What to work on: Word for word, write the lines below out again, with no pictures.
──────
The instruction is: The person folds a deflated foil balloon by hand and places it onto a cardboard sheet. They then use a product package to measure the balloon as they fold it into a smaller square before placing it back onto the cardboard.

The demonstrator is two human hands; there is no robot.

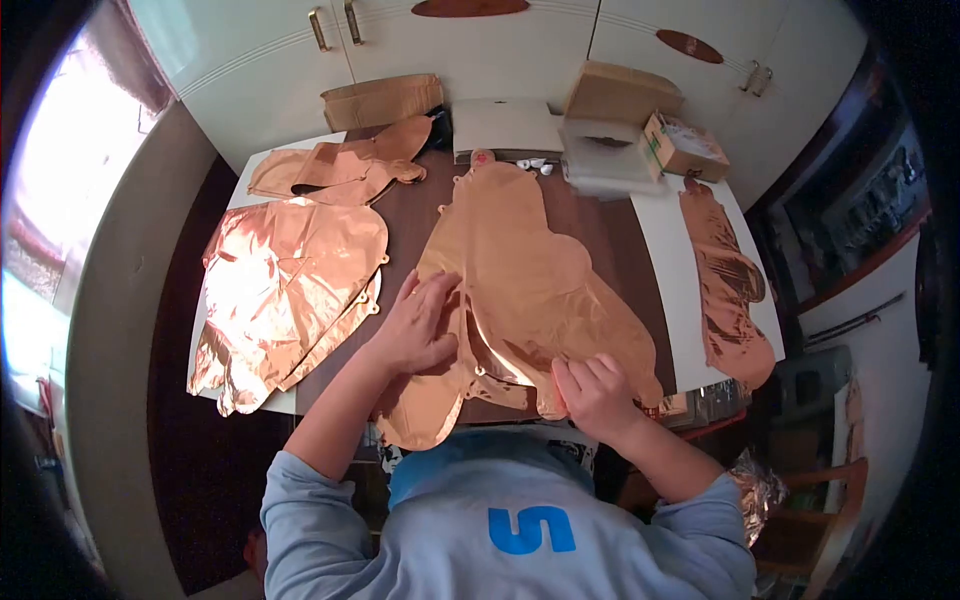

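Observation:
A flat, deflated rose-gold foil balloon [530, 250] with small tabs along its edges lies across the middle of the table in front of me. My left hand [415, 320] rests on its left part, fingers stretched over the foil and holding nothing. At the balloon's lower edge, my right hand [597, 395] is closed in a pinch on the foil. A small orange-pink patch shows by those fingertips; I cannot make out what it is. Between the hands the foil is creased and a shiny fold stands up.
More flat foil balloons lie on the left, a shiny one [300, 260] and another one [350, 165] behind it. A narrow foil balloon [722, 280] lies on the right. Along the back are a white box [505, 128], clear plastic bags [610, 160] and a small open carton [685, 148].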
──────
Answer box:
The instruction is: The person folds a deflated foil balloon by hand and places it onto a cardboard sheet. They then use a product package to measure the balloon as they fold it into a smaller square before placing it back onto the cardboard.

The demonstrator is two human hands; there is no robot.


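Observation:
A flat, deflated rose-gold foil balloon [530, 250] with small tabs along its edges lies across the middle of the table in front of me. My left hand [415, 320] rests on its left part, fingers stretched over the foil and holding nothing. At the balloon's lower edge, my right hand [597, 395] is closed in a pinch on the foil. A small orange-pink patch shows by those fingertips; I cannot make out what it is. Between the hands the foil is creased and a shiny fold stands up.
More flat foil balloons lie on the left, a shiny one [300, 260] and another one [350, 165] behind it. A narrow foil balloon [722, 280] lies on the right. Along the back are a white box [505, 128], clear plastic bags [610, 160] and a small open carton [685, 148].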

The output is now complete.